◆ ASSIGNED TASK ◆
Return the run of lines below that opens with the line containing "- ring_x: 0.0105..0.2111" and closes with the line containing "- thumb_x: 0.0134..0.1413", keeping each one exact.

((

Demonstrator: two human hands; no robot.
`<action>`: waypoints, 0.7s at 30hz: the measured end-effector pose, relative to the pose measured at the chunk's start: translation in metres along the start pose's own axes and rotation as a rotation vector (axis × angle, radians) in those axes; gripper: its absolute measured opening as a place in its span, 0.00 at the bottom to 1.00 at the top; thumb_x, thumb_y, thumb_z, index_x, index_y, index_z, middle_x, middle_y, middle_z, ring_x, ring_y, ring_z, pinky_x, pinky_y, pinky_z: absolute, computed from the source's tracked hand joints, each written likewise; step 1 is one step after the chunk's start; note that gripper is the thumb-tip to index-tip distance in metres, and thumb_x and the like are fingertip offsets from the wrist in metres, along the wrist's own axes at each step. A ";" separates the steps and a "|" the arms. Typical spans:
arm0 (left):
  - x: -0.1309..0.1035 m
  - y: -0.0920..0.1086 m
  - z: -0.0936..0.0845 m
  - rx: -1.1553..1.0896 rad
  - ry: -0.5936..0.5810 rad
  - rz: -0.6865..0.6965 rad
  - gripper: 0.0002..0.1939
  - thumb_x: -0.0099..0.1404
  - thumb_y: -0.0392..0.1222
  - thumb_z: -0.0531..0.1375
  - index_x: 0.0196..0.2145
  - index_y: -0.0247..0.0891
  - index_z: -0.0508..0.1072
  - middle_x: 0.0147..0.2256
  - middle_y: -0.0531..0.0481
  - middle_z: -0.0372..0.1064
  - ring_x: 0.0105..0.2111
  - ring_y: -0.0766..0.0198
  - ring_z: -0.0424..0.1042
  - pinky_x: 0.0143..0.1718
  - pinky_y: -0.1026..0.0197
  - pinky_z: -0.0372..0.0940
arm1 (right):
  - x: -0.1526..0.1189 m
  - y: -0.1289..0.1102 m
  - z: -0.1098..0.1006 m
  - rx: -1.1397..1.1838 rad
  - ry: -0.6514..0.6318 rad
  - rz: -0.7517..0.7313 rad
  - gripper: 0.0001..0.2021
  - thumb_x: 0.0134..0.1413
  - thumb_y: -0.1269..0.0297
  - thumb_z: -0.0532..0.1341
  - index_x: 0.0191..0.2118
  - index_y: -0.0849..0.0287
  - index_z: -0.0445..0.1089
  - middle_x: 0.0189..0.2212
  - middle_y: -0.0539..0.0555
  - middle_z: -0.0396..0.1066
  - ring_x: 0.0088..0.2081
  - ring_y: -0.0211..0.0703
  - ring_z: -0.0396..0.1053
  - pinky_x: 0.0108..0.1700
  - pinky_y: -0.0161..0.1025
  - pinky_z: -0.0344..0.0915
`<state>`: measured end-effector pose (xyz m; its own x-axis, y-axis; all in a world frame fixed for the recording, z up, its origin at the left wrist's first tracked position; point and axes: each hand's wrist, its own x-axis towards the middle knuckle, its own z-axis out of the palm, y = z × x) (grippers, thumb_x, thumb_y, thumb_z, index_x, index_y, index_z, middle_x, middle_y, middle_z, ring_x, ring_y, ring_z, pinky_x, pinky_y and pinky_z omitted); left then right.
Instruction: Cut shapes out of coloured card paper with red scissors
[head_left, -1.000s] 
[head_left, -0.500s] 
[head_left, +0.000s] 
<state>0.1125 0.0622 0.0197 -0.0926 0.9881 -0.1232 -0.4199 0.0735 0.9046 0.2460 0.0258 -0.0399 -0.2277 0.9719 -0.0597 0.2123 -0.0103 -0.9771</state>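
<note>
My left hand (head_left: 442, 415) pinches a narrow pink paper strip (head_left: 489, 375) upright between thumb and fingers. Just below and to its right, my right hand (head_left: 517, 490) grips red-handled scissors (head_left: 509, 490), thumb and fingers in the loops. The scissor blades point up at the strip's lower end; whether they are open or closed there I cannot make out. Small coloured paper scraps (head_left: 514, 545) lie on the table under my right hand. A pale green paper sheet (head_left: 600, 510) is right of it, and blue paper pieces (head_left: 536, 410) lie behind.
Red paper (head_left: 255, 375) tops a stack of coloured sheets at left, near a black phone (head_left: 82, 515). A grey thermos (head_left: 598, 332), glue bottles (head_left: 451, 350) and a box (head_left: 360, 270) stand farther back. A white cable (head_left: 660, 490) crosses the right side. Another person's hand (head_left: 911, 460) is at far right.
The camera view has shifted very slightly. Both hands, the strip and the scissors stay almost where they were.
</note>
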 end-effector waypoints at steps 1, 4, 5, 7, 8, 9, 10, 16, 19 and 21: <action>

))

◆ WRITTEN ANSWER ◆
  - ring_x: 0.0105..0.2111
  - ring_y: -0.0766..0.0198
  - ring_z: -0.0424..0.1042
  - pinky_x: 0.0143..0.1718
  - pinky_y: -0.1026..0.0197
  - pinky_z: -0.0372..0.0940
arm1 (right):
  - x: -0.1526..0.1189 m
  - y: -0.1289..0.1102 m
  - z: -0.1098..0.1006 m
  - rx: -1.1397..1.1838 rad
  - ry: -0.6514..0.6318 rad
  - rz: -0.7517..0.7313 rad
  - gripper: 0.0001..0.2021
  - thumb_x: 0.0134..0.1413

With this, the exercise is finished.